The quick bottom line: the average U.S. teacher faces a similar student/teacher compared to the average for teachers in other countries, but the relative pay of US teachers compared to the average wage is lower than the similar ratio in many countries, and the number of hours worked by US teachers is higher than in other countries.

It is possible that this shows that U.S. teachers are underpaid. However, I would be interested in the ratio of non-teaching staff to teaching staff in the U.S. vs. elsewhere. When I looked into Montgomery County, Maryland a few years ago, it seemed that the ratio of students to classroom teachers was more than double the ratio of students to employees. Suppose that the ratio of non-teaching staff to teachers is much higher in the U.S., which is what I suspect is the case. Perhaps those non-teachers help make life easier for teachers, in which case perhaps our teachers are not underpaid. Or perhaps those non-teachers do not help (they may even add work).

In any case, if you raise salaries in U.S. public school education, a huge amount of that money will go for non-teaching staff. I think we ought to know more about what those non-teaching staff contribute before we throw more money at them.

Other random issues to toss into the mix:

1. In at least some non-U.S. countries, teachers come from a higher part of the IQ distribution. In theory, we could get more able teachers by paying more money, but we also might have to change the role of unions.

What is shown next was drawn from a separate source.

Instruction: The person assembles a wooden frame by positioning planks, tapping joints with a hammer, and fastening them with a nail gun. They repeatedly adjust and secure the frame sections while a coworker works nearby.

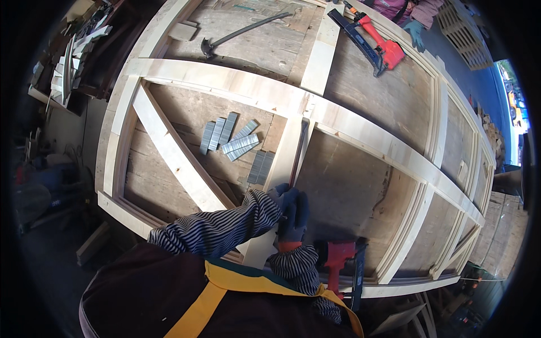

2. There is very little reliable evidence linking education inputs to outcomes.

I would prefer to see parents spending their own money on education. If they believe that paying for schools with high teacher salaries is a good idea, then we will arrive at an equilibrium with high teacher salaries. If not, then we won’t. I am comfortable with what emerges, especially considering (2).

Gotcha!

Greg Mankiw (among others) points to new NBER working papers by Casey Mulligan that point out that marginal tax rates go up under Obamacare. I have not read the papers, but I assume that he counts as an increase in the marginal tax rate the fact that you lose out on subsidies as your incomes goes up. That is legitimate economic analysis, but try to do satisfy the following:

1. Use “means testing” in order to provide a significant benefit that is aimed at the poor.

2. Keep the marginal tax rate low.

3. Keep the budget cost low.

Those of us on the right tend to argue separately for all three. But collectively, they are not so easy to satisfy. (My undergraduate economics professor, Bernie Saffran, pointed this out, and I have not forgotten it.)

If you want to offer a means-tested benefit at low cost, then you have to scale-back the benefit rapidly as income rises, meaning a high marginal tax rate.

If you want to keep the marginal tax rate low and and the budget cost low, then you cannot offer a sizable benefit to the poor. So you can’t do much in terms of means-testing.

If you want to provide a significant benefit to the poor with a low marginal tax rate, then you have to phase the benefit out very slowly as incomes rise. So the budget cost is high.

If we want to, we can play “gotcha!” with any proposal that is aimed at helping people who are poor. It is bound to fail (1), (2), or (3). But how can we be constructive?

My solution was offered in the essay Bleeding-Heart Libertarianism. The idea was to offer a significant benefit with a low marginal tax rate. To hold down the budget cost, I shift away from in-kind benefits (such as food stamps or Medicaid) toward a cash benefit.

That essay is worth re-reading.

Pseudo-physics Backlash Watch

Bart Wilson quotes from the conclusion of Frank Knight’s The Ethics of Competition.

man’s relations with his fellow man are on a totally different footing from his relations with the objects of physical nature and to give up, except within recognized and rather narrow limits, the naïve project of carrying over a technique which has been successful in the one set of problems and using it to solve another set of a categorically different kind.

In 1924, this statement evidently did not affect the direction taken by the economics profession. Perhaps we might be more receptive to it today.